◆ Exercise instructions:
As the answer, set down the lines below from the one containing "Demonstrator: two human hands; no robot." through the one containing "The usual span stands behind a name", exactly and inclusively, and no others.

◆ Material shown:
========================================================================
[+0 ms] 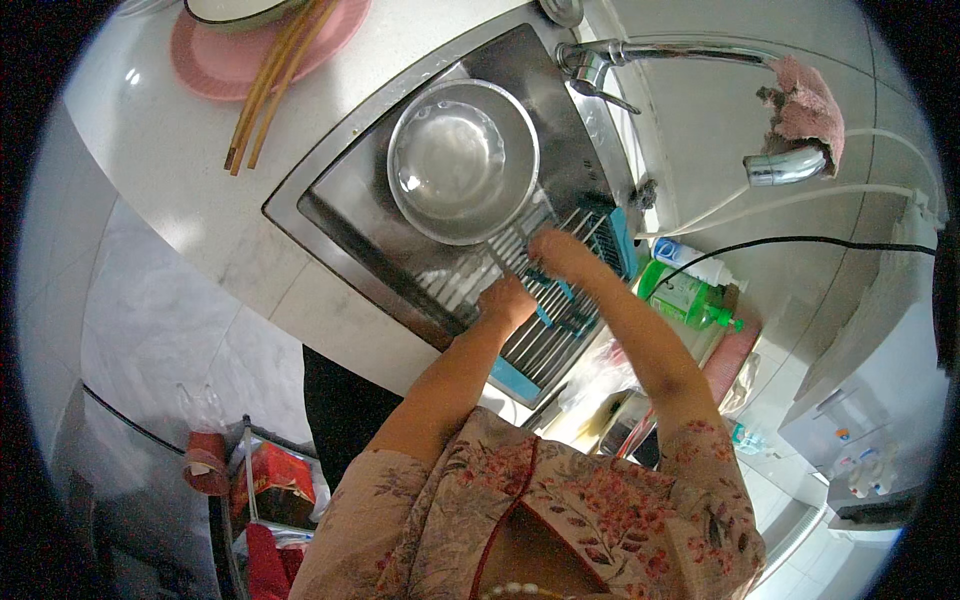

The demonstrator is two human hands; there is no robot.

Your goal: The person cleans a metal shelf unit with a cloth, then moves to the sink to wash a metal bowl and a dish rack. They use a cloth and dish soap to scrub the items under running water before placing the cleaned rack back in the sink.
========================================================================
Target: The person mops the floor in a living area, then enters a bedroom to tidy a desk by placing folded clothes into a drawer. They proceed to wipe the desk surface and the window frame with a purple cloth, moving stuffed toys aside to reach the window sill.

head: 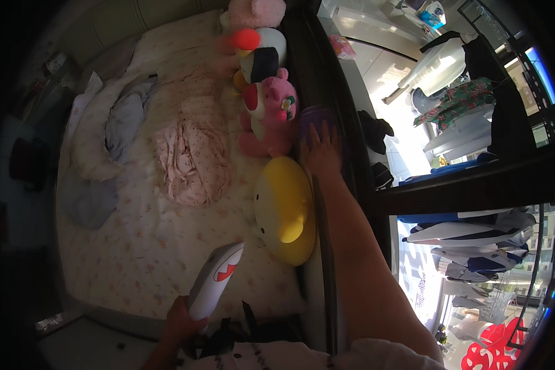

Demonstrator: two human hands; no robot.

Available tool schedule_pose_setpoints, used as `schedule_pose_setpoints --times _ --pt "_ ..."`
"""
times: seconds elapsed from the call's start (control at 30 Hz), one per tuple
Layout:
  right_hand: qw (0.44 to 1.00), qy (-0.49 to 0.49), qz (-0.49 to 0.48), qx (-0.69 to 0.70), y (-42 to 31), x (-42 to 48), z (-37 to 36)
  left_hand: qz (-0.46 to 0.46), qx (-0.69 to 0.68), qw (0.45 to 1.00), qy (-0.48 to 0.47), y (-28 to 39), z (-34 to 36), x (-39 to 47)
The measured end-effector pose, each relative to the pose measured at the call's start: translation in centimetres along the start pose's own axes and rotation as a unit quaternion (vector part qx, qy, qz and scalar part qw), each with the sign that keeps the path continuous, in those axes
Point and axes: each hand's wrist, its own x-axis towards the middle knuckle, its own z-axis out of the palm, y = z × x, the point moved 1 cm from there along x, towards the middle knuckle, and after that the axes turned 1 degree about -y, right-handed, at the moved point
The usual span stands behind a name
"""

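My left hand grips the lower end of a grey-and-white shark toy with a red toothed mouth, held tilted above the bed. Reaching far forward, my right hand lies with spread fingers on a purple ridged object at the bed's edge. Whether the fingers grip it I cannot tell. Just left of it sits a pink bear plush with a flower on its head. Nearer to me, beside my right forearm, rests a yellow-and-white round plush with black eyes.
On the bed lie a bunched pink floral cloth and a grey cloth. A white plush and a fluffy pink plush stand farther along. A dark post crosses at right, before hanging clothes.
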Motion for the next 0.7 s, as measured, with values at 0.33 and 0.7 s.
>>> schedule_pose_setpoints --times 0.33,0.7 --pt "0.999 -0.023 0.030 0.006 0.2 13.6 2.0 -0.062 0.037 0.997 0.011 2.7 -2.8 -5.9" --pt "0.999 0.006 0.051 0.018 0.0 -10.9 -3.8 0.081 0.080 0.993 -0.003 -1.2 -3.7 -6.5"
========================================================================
◆ Answer to this problem:
Demonstrator: two human hands; no robot.

Available tool schedule_pose_setpoints, used as `schedule_pose_setpoints --times _ --pt "_ ..."`
"""
times: seconds elapsed from the call's start (control at 30 Hz), one per tuple
Layout:
  right_hand: qw (0.44 to 1.00), qy (-0.49 to 0.49), qz (-0.49 to 0.48), qx (-0.69 to 0.70), y (-42 to 31), x (-42 to 48), z (-37 to 36)
  left_hand: qz (-0.46 to 0.46), qx (-0.69 to 0.68), qw (0.45 to 1.00), qy (-0.48 to 0.47), y (-28 to 39), z (-34 to 36), x (-39 to 47)
The measured end-effector pose, each relative to the pose measured at the call's start: translation in centimetres along the start pose's own axes and rotation as a unit quaternion (vector part qx, qy, qz and scalar part qw), each with the sign that keeps the path continuous, in those axes
Point and axes: each hand's wrist, its own x-axis towards the middle knuckle, its own z-axis out of the palm, y = z × x, the point moved 1 cm from there along x, towards the middle knuckle, and after that the axes turned 1 degree about -y, right-handed, at the moved point
The usual span stands behind a name

Nothing else is required to complete the output.